The Good Scissors

Sculpture (1 of 1)

Dear Husband,

I have heard you say that its excessive to have an appliance for absolutely everything. There are a lot of cute gimmicks out there for sure and not all of them are really useful or practical when you think about it. I am beginning to see the need for kitchen shears however.

You and I have a bit of an ongoing battle regarding scissors. I like to always have a pair handy whenever I need them. You like to take them from their designated spot and frequently leave them somewhere else. Occasionally in other parts of the house. This is why there are supposed to be two pairs of scissors in that drawer – so odds are that at least one of them will be there if I need to use a pair. There is a reasonably cheap and crappy pair (which do still cut just fine) and a much nicer pair which I would prefer to use.

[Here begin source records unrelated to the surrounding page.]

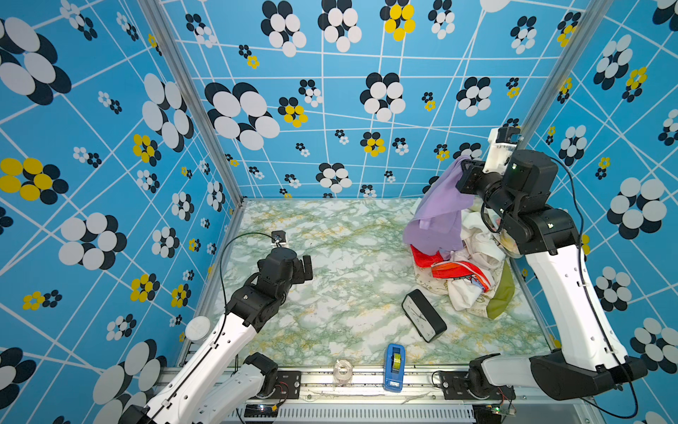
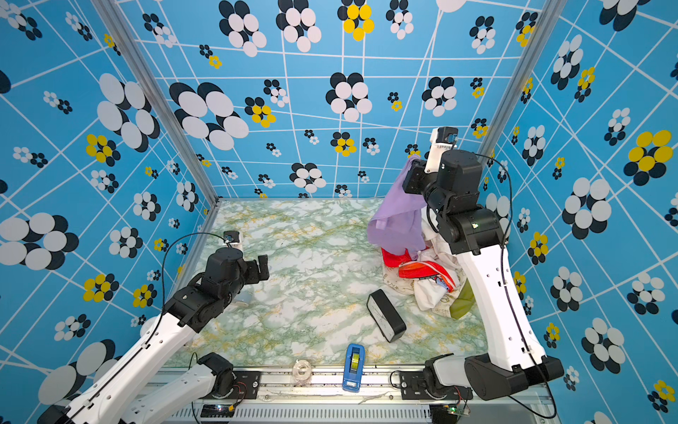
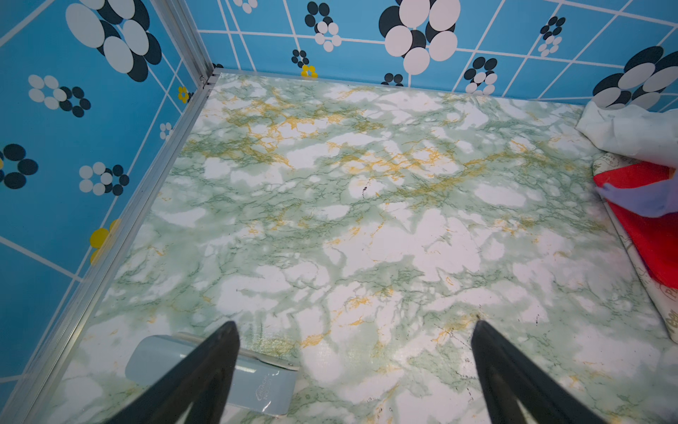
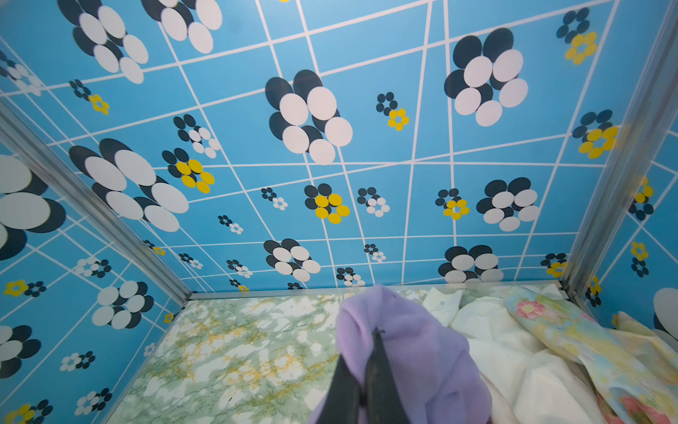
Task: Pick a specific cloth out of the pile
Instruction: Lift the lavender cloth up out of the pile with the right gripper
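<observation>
The pale lavender cloth [image 1: 438, 209] [image 2: 398, 216] hangs from my right gripper [image 1: 463, 169] [image 2: 411, 171], which is raised high at the back right. Its lower edge still drapes on the pile [image 1: 473, 271] [image 2: 433, 279] of white, red, star-print, floral and olive fabrics. In the right wrist view the jaws of the gripper [image 4: 376, 332] are shut on a fold of the cloth [image 4: 422, 352]. My left gripper [image 1: 307, 266] [image 2: 263, 266] [image 3: 354, 325] stands open over bare table at the left, holding nothing. A tip of the cloth [image 3: 638, 198] lies over red fabric.
A black clock [image 1: 423, 320] lies in front of the pile. A blue tape dispenser [image 1: 394, 367] and a clear tape roll [image 1: 343, 370] sit at the front edge. A pale blue-grey box [image 3: 257, 381] lies under the left gripper, and a white lid [image 1: 197, 328] sits at the left edge.
</observation>
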`<state>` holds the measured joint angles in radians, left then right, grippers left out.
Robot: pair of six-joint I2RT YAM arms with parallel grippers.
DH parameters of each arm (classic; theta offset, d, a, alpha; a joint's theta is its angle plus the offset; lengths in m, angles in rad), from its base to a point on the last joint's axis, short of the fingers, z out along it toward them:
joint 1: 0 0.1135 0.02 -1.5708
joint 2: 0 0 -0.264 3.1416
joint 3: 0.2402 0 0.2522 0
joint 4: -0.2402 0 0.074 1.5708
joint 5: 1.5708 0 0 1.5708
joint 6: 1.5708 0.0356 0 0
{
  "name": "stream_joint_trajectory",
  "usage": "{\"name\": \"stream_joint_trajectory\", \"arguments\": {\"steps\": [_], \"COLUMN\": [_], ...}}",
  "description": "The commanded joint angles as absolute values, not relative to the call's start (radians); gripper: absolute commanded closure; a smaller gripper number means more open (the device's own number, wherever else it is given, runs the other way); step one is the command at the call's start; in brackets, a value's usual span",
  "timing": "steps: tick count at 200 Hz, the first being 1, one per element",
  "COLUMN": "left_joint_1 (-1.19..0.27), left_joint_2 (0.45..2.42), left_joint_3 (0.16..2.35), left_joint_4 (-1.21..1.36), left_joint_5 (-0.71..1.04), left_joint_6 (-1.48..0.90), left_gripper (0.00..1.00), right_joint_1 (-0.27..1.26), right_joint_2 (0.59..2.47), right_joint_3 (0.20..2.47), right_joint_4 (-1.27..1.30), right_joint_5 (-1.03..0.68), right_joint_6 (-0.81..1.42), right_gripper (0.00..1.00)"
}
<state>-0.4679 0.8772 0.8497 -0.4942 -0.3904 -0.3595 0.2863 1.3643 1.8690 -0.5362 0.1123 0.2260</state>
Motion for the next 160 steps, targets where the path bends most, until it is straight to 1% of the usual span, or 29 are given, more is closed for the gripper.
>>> {"name": "stream_joint_trajectory", "arguments": {"steps": [1,49,86,134,160], "left_joint_1": [-0.475,-0.476,-0.476,-0.475,-0.476], "left_joint_2": [0.862,0.849,0.838,0.825,0.824], "left_joint_3": [0.835,0.826,0.825,0.863,0.884], "left_joint_4": [-0.498,-0.498,-0.500,-0.566,-0.604], "left_joint_5": [-0.399,-0.404,-0.407,-0.443,-0.451], "left_joint_6": [-0.375,-0.384,-0.386,-0.364,-0.385], "left_gripper": [0.00,0.00,0.00,0.00,0.01], "right_joint_1": [0.299,0.314,0.329,0.411,0.471], "right_joint_2": [1.367,1.412,1.435,1.506,1.584], "right_joint_3": [1.951,2.040,2.074,2.168,2.243], "right_joint_4": [-0.470,-0.479,-0.451,-0.514,-0.561], "right_joint_5": [0.054,0.009,-0.066,-0.087,-0.119], "right_joint_6": [0.242,0.251,0.298,0.270,0.266], "right_gripper": [1.00,1.00,1.00,1.00,1.00]}}
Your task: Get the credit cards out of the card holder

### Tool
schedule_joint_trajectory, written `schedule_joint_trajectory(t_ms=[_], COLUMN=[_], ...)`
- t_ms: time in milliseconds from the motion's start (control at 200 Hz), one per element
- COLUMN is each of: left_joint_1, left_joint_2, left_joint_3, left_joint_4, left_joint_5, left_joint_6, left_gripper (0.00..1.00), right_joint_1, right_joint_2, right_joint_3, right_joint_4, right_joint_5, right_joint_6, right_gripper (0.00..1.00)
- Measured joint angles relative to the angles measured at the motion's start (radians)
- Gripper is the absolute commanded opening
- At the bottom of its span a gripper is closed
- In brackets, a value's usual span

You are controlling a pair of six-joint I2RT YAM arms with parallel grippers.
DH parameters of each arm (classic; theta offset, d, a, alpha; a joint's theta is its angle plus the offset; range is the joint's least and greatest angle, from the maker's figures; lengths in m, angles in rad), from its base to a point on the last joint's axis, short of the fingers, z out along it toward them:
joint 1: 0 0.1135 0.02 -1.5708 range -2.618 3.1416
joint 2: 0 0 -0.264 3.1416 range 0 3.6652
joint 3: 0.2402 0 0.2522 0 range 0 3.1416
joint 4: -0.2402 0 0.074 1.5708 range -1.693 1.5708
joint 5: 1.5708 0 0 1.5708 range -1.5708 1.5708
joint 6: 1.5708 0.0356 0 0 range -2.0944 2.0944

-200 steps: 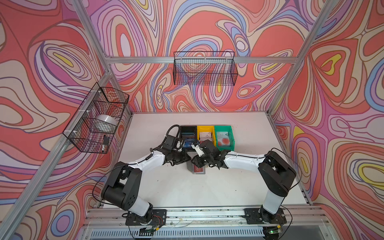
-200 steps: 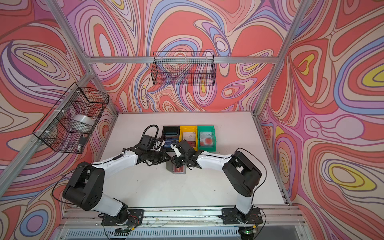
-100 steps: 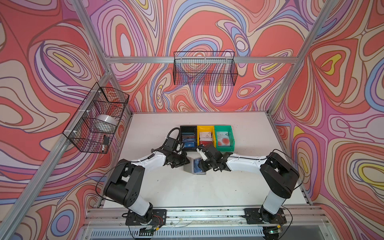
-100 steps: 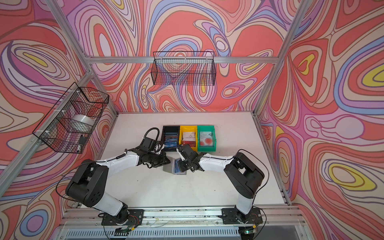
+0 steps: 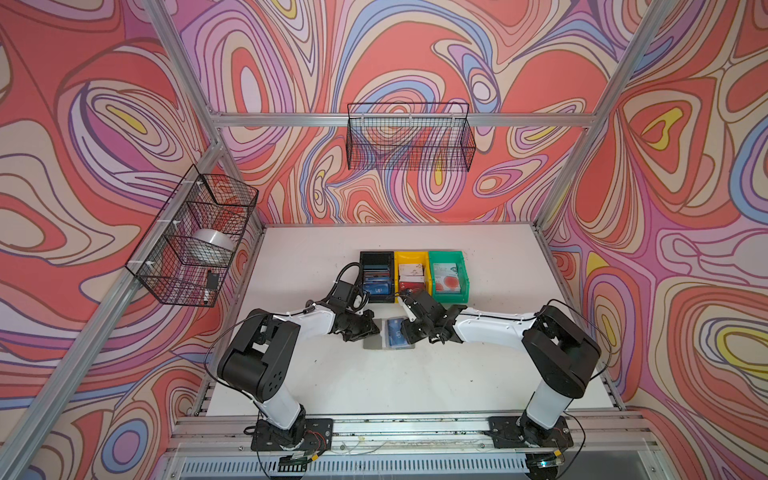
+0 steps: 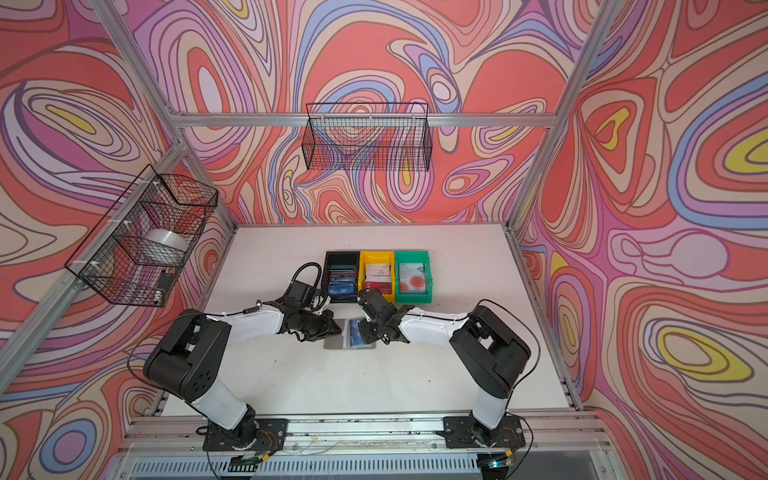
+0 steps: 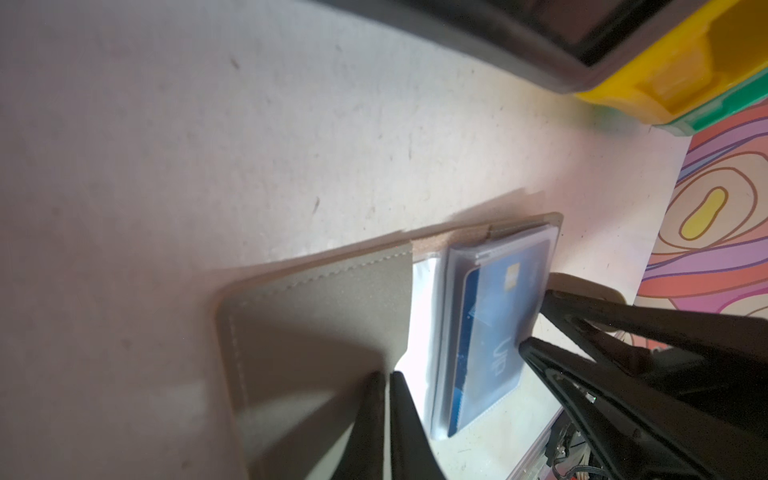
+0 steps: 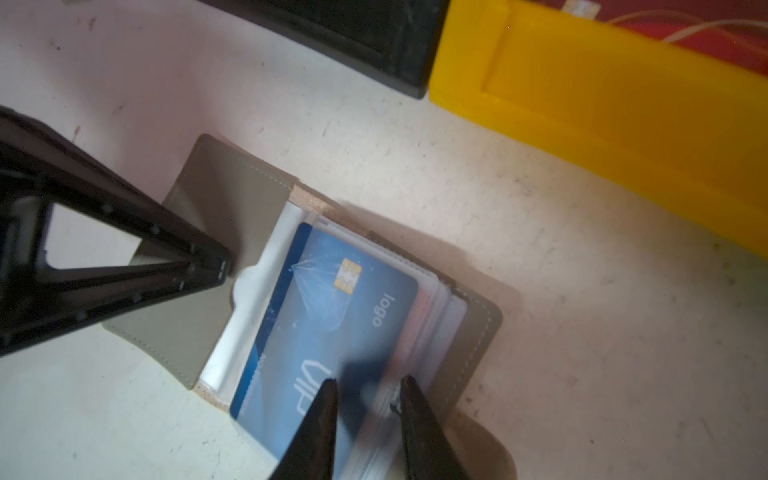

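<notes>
The grey card holder point(image 5: 372, 340) point(image 6: 333, 340) lies open on the white table in both top views. A blue credit card point(image 5: 397, 332) point(image 8: 328, 316) marked VIP shows through its top clear sleeve. More sleeves are stacked under it. My left gripper point(image 5: 376, 331) point(image 7: 385, 376) is shut, with its tip pressing on the bare grey flap point(image 7: 316, 307). My right gripper point(image 5: 409, 332) point(image 8: 368, 384) is open, its jaws a little apart. Its fingertips point(image 7: 524, 344) rest on the blue card's sleeve near the free edge. No card is pinched in either gripper.
Just behind the holder stand three bins in a row. The black bin point(image 5: 362, 274) has blue cards, the yellow bin point(image 5: 397, 270) red ones, and the green bin point(image 5: 464, 280) pale ones with red circles. Wire baskets hang on the back wall point(image 5: 409, 137) and the left wall point(image 5: 195, 237).
A second ago the holder looked narrow with a red card facing up. Now it lies spread out with the blue card on top. Both grippers have shifted slightly and sit on it.
</notes>
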State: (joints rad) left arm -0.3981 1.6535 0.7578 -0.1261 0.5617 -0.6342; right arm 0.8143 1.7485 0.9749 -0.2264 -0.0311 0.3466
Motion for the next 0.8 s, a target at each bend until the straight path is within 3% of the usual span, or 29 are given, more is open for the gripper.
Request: schedule_joint_trajectory(t_ms=[801], left_joint_1=[0.000], left_joint_2=[-0.014], left_joint_3=[-0.005], left_joint_4=[0.069], left_joint_5=[0.064], left_joint_6=[-0.034], left_gripper=[0.09], right_joint_1=[0.000], right_joint_2=[0.042], right_joint_3=[0.008], right_joint_4=[0.039], right_joint_5=[-0.002], right_joint_6=[0.014], right_gripper=[0.22])
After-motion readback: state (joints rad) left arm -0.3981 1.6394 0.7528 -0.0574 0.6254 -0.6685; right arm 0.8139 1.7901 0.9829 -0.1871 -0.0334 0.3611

Now the phenomenon of “the good scissors” is not just me being pedantic. There are many people who like to covet and protect “the good scissors”. And here is where I think its sad that not more people of our age group remember The Late Show because Tony Martin did a great skit about this…Anyway, to cut a long story short, pardon the pun, we were both in the kitchen one day when I noticed you cutting up chicken necks for the puppy with a pair of scissors (and it was the good ones to boot!) and I gave you a foul look.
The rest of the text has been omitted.